_INSTRUCTIONS TO FOLLOW_.
Whenever a line below includes the string "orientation", show it.

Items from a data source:
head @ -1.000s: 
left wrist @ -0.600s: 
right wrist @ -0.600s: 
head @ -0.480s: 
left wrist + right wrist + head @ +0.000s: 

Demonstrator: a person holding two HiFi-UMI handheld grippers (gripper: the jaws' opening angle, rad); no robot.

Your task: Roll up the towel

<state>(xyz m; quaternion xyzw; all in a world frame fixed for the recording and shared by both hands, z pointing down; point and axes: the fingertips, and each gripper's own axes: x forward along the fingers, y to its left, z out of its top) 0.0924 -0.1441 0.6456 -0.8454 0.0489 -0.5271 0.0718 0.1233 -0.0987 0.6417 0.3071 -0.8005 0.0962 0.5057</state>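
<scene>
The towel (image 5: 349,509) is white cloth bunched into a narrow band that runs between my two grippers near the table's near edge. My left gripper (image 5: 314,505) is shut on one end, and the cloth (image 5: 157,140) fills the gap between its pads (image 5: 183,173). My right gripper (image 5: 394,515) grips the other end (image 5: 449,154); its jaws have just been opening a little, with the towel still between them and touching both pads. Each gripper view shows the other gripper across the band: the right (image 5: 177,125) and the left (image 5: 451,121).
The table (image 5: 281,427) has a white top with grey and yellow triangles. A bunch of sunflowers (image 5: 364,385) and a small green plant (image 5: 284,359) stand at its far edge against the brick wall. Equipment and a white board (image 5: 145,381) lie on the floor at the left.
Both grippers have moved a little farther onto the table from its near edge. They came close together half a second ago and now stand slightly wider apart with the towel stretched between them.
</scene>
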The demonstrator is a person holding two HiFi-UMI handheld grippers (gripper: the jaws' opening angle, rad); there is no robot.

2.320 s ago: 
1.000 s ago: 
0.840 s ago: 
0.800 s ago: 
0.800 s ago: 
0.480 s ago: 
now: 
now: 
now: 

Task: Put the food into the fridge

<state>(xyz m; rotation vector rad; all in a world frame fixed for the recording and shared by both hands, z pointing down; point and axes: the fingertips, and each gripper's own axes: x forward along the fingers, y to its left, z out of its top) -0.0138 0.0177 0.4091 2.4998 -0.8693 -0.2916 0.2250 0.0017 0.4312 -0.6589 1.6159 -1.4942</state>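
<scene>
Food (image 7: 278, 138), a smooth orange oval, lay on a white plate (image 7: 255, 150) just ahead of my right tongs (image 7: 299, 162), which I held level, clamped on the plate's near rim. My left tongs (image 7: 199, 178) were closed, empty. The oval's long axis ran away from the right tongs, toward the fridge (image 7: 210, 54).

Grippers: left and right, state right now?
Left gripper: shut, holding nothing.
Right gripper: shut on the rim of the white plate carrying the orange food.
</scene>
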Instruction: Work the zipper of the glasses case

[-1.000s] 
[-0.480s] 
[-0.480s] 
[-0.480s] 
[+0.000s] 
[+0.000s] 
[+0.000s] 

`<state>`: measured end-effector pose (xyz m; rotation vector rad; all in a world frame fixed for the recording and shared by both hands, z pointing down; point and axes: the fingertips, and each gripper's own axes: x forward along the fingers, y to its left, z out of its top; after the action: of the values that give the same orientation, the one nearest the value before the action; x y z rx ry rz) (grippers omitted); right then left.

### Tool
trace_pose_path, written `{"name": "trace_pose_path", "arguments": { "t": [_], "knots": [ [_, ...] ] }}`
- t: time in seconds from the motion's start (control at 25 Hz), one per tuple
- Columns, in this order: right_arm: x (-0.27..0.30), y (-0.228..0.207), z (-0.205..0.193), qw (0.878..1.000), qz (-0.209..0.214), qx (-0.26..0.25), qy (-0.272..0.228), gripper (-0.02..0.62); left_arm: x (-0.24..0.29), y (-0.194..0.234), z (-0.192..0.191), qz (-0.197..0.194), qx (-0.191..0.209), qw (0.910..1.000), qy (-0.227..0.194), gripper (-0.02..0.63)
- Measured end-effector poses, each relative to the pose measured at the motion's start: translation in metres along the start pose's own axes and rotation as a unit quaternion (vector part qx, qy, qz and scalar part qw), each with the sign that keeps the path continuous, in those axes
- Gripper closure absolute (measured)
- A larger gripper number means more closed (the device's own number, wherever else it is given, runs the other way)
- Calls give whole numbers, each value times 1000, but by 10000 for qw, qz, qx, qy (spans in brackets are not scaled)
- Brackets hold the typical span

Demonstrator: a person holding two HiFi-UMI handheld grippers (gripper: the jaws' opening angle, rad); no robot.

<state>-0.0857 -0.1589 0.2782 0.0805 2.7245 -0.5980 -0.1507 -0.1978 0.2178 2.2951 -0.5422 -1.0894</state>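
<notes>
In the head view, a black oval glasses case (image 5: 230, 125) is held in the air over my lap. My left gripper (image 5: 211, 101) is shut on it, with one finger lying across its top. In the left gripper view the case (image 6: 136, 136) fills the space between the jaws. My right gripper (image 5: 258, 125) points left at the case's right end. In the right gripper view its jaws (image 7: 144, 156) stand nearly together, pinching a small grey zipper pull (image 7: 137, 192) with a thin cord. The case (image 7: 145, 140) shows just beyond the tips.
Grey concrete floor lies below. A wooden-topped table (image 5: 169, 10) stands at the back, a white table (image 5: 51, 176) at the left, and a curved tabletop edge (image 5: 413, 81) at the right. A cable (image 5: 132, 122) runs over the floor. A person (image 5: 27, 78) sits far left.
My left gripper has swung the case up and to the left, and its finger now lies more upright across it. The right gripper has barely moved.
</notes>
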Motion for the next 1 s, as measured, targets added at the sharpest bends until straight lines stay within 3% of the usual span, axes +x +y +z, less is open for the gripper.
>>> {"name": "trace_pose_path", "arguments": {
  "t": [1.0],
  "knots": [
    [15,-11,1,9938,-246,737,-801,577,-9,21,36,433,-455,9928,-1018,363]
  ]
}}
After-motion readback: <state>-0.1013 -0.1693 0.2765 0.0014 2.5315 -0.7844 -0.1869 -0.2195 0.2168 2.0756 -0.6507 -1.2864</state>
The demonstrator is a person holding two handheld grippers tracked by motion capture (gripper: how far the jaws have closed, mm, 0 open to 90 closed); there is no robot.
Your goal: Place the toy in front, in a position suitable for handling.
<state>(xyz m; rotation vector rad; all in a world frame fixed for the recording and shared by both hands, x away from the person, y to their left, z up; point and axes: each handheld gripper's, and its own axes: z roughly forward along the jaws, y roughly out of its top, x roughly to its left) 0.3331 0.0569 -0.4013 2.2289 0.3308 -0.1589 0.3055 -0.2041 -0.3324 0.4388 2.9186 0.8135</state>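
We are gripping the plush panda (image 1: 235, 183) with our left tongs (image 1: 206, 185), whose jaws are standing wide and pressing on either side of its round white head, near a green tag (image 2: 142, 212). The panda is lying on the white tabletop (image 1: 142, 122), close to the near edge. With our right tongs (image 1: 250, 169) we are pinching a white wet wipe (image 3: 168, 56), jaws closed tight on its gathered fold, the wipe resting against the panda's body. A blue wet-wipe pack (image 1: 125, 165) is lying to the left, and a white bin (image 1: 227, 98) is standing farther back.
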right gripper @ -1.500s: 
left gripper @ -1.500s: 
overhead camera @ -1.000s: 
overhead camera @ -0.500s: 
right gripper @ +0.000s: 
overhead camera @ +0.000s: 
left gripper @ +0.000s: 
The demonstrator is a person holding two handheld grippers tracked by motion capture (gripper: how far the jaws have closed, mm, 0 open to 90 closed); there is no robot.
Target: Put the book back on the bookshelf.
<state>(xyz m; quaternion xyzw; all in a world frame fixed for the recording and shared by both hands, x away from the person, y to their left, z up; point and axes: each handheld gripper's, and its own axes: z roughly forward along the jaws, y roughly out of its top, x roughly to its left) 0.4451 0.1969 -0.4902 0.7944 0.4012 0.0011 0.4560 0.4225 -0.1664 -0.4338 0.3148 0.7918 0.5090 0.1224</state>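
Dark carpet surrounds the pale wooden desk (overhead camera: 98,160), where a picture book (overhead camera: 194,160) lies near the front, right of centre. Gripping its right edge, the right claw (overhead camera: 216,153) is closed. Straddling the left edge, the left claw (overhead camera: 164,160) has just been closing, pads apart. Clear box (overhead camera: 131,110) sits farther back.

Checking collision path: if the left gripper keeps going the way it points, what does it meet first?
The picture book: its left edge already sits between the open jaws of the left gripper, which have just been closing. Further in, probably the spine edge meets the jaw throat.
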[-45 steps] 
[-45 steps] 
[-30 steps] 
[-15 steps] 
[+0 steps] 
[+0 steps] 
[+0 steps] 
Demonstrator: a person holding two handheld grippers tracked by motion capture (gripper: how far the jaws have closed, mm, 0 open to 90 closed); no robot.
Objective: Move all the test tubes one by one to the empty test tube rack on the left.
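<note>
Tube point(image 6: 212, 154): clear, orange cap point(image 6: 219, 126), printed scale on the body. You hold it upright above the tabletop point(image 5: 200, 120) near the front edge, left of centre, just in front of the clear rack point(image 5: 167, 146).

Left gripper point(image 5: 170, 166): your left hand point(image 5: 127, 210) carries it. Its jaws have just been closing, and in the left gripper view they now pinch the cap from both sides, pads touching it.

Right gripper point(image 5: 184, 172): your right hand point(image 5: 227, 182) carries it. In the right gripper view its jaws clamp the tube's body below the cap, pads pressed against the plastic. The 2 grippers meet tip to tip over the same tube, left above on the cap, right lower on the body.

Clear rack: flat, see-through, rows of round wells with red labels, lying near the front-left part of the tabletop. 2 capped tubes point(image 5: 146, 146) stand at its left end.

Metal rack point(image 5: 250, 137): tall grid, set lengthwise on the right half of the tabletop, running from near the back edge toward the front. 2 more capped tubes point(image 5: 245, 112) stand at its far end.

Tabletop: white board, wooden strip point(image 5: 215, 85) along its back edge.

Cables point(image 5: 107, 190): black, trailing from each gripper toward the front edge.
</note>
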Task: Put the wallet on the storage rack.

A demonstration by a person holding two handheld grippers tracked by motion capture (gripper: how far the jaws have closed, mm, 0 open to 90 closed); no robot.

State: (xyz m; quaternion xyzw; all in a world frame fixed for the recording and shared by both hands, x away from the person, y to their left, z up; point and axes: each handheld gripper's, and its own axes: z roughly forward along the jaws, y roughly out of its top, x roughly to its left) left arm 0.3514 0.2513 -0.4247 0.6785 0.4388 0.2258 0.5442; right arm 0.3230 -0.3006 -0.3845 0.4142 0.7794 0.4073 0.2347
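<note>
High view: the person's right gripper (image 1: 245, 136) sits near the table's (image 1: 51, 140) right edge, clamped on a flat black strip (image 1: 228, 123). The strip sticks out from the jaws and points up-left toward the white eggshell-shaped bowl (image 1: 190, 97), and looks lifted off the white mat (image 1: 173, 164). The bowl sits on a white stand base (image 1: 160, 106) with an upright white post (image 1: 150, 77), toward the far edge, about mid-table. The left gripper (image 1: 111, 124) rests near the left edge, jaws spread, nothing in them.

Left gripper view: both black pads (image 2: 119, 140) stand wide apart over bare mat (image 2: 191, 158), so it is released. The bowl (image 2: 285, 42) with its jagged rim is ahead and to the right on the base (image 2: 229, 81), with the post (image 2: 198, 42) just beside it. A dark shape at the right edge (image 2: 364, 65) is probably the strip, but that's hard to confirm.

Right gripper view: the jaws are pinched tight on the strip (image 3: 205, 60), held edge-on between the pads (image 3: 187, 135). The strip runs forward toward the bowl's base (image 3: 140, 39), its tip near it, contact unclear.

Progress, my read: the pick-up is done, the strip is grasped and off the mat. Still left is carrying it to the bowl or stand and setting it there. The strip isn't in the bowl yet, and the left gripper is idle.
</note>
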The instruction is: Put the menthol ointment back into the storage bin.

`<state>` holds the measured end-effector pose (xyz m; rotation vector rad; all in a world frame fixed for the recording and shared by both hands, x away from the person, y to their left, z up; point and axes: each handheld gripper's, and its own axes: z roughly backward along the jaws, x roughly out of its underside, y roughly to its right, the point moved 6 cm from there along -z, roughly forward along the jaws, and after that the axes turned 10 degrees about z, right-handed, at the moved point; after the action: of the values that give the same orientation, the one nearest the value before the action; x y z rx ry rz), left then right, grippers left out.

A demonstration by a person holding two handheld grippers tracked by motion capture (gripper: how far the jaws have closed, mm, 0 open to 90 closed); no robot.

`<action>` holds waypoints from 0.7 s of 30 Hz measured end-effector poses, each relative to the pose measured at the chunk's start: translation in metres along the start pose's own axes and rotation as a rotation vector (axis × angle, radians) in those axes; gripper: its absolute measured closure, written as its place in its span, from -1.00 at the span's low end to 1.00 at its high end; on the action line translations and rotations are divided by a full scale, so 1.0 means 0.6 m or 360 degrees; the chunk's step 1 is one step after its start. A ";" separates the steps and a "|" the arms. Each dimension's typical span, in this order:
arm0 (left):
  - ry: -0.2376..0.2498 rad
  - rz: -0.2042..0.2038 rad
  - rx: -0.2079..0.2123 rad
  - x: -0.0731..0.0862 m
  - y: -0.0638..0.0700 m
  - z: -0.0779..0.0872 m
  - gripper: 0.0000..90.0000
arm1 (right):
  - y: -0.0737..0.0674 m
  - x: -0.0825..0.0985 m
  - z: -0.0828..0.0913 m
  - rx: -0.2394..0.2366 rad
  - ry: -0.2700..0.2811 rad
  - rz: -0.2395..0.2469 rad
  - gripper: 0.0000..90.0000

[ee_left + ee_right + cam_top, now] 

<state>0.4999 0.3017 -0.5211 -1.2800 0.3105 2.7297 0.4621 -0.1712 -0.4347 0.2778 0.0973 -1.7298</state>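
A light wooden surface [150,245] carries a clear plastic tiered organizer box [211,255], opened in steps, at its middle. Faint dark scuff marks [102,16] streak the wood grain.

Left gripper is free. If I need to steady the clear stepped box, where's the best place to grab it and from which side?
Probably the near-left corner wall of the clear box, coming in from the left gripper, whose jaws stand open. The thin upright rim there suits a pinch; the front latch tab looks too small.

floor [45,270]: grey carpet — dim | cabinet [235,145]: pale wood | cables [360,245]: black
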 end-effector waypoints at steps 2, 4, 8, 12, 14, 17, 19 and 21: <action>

_TASK ANSWER_.
`<state>`: measured end-effector pose (xyz m; rotation vector rad; all in a world frame fixed for the recording and shared by both hands, z pointing down; point and axes: the fingertips, and each gripper's own axes: x forward along the fingers, y to its left, z out of its top; after the action: of the values that give the same orientation, the one nearest the value before the action; x y z rx ry rz) (grippers omitted); right then left.
`<state>` holds the measured end-effector pose (xyz m; rotation vector rad; all in a world frame fixed for the recording and shared by both hands, x away from the person, y to their left, z up; point and axes: each handheld gripper's, and its own axes: z roughly backward along the jaws, x roughly out of its underside, y roughly to its right, the point moved 6 cm from there along -z, roughly forward along the jaws, and after that the axes turned 10 degrees about z, right-handed, at the moved point; after the action: of the values that give the same orientation, the one nearest the value before the action; x y z rx ry rz), left then right, grippers left out.

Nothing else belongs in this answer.